Saya coba berkali kali meyakinkan petugas kalau perlengkapan untuk mengantisipasi dinginnya Ranu Kumbolo yang saat itu mencapai -5 derajat celcius sudah kami siapkan. Tapi upaya itu gagal, petugas tetap tidak mengijinkan keluarga saya mendaki.
Saat itu Adam dan Rama sangat sedih, air matanya menetes dan berkali kali nanya, “Yah ga bisa naik gunung ya,” kata Rama yang saat itu berusia 7 tahun.
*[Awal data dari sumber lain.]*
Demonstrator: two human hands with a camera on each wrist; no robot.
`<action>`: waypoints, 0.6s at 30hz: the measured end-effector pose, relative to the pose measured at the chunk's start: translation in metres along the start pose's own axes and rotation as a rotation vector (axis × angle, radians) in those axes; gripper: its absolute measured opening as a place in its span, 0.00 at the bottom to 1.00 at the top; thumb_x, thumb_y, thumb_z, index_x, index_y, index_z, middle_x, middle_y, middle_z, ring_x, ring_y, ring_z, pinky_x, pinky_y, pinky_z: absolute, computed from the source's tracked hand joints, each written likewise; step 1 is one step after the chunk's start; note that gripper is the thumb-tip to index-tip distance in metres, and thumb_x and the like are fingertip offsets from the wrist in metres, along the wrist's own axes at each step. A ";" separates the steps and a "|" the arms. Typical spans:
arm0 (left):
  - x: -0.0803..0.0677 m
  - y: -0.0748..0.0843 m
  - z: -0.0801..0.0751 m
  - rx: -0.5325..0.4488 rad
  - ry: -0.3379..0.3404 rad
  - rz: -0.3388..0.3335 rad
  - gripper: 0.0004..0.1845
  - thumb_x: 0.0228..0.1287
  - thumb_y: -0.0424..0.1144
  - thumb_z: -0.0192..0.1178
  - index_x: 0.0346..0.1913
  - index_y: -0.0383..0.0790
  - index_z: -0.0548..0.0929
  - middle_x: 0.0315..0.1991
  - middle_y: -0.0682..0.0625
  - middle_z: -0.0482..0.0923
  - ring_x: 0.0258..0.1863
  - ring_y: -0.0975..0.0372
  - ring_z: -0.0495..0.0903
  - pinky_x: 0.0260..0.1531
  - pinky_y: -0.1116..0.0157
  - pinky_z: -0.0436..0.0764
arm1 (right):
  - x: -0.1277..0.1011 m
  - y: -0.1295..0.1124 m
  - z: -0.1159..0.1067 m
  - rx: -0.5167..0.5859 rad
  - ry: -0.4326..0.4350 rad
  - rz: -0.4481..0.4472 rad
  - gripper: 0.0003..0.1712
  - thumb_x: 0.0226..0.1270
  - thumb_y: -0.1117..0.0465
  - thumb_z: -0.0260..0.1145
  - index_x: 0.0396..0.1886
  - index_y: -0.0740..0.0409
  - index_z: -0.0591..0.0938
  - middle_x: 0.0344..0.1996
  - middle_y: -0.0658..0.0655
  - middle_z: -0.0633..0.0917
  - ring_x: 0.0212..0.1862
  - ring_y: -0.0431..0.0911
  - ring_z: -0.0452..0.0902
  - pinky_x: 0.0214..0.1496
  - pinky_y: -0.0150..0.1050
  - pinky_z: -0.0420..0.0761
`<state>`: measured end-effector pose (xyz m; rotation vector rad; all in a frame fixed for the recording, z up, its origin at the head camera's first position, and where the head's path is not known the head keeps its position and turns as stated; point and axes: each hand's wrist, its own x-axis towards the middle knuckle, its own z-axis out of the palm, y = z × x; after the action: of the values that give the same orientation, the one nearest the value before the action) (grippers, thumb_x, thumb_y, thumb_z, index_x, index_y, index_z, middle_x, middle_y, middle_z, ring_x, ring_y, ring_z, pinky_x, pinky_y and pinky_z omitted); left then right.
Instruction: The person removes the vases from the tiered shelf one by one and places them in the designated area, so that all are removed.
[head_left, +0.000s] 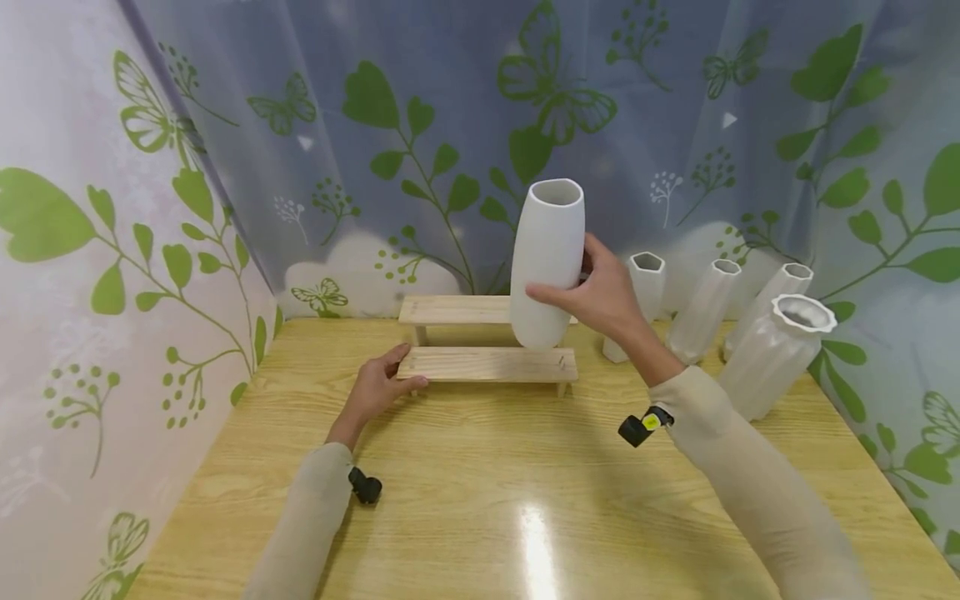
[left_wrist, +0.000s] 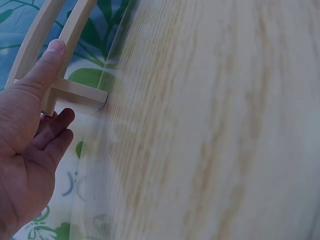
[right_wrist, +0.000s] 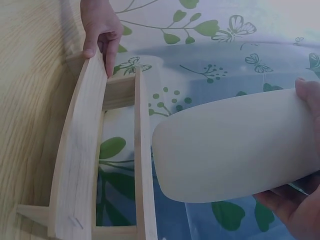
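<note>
A smooth white vase (head_left: 550, 258), its opening up, is in my right hand (head_left: 603, 287), with the thumb across its near side. It hangs over the two-step wooden stand (head_left: 480, 364), and in the right wrist view the vase's base (right_wrist: 172, 155) is apart from the upper step (right_wrist: 142, 165). My left hand (head_left: 377, 385) grips the left end of the lower step. In the left wrist view the thumb (left_wrist: 47, 67) lies along the step while the other fingers curl behind the end.
Right of the stand are several more white vases: a faceted one (head_left: 648, 287) partly behind my right hand, two slim ones including a ribbed one (head_left: 701, 312), and a wider one with a scalloped rim (head_left: 776, 358). A patterned curtain (head_left: 450, 108) backs the wooden table (head_left: 450, 500).
</note>
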<state>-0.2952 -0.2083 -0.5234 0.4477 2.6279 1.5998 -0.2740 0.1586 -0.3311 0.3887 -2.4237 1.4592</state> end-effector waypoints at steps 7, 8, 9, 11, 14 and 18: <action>-0.002 0.000 0.001 -0.016 -0.001 0.010 0.48 0.53 0.51 0.70 0.73 0.37 0.60 0.73 0.41 0.55 0.69 0.50 0.61 0.61 0.53 0.72 | -0.013 0.013 -0.013 -0.035 0.020 0.021 0.51 0.38 0.38 0.80 0.63 0.49 0.71 0.51 0.53 0.79 0.49 0.49 0.78 0.48 0.50 0.81; -0.002 0.001 0.001 -0.018 -0.002 0.008 0.48 0.53 0.51 0.70 0.73 0.37 0.60 0.73 0.41 0.55 0.69 0.50 0.61 0.60 0.53 0.72 | -0.015 0.015 -0.015 -0.037 0.026 0.025 0.50 0.38 0.39 0.80 0.62 0.49 0.71 0.51 0.53 0.79 0.49 0.49 0.78 0.48 0.50 0.81; -0.002 0.001 0.001 -0.019 -0.002 0.006 0.48 0.53 0.51 0.70 0.73 0.37 0.60 0.73 0.41 0.55 0.69 0.50 0.61 0.61 0.53 0.71 | -0.016 0.017 -0.017 -0.037 0.031 0.027 0.50 0.38 0.39 0.80 0.62 0.49 0.71 0.51 0.54 0.79 0.49 0.49 0.78 0.48 0.51 0.81; -0.001 0.000 0.001 -0.018 -0.001 0.002 0.48 0.53 0.52 0.70 0.73 0.37 0.60 0.73 0.41 0.55 0.69 0.50 0.61 0.61 0.54 0.71 | -0.019 0.021 -0.021 -0.031 0.039 0.031 0.50 0.38 0.40 0.81 0.63 0.49 0.71 0.51 0.54 0.79 0.49 0.49 0.78 0.48 0.51 0.81; -0.001 -0.001 0.001 -0.017 0.001 -0.001 0.48 0.52 0.53 0.71 0.73 0.38 0.60 0.73 0.42 0.55 0.69 0.50 0.61 0.60 0.54 0.72 | -0.023 0.025 -0.025 -0.024 0.044 0.045 0.49 0.39 0.42 0.81 0.63 0.49 0.71 0.52 0.54 0.79 0.50 0.50 0.78 0.48 0.52 0.81; 0.000 0.000 0.001 -0.018 0.001 -0.003 0.49 0.52 0.53 0.70 0.73 0.37 0.60 0.73 0.42 0.55 0.68 0.50 0.62 0.59 0.54 0.73 | -0.030 0.028 -0.030 -0.019 0.046 0.073 0.50 0.40 0.43 0.81 0.64 0.49 0.70 0.53 0.55 0.78 0.51 0.51 0.77 0.50 0.53 0.80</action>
<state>-0.2952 -0.2080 -0.5240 0.4422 2.6115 1.6224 -0.2535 0.2010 -0.3520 0.2622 -2.4369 1.4565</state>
“Kita tetap mendaki sayang, sudah kamu ga usah nangis, apapun caranya kita tetap mendaki,” tegas saya meyakinkan Rama di depan petugas pos yang melarang keluarga saya mendaki.
Saking kekeuhnya saya ingin mendaki, petugas itu memberikan clue “Kalau abang mau mendaki silahkan saja, tapi kalau lewat jalur sini, saya tidak akan mengijinkan,” katanya tegas.
“Okeh klo gitu saya lewat jalur lain,” kata saya ke petugas itu.
Saat itu saya memutuskan untuk tetap mendaftarkan diri di Pos Taman Nasional Bromo Tengger Semeru (TNBTS), saya, istri, Mas Heri dan putrinya mendaftar dan mengikuti briefing untuk mengetahui karateristik Semeru oleh petugas. Sedangkan Adam dan Rama tidak bisa di daftarkan.
Setelah briefing, kita mengikuti Porter yang sengaja kita sewa untuk membawa peralatan dan logistic melalui jalur Ayak Ayak. Jalur yang biasa digunakan para porter dan tidak direkomendasikan sebagai jalur umum karena dinilai ekstreem.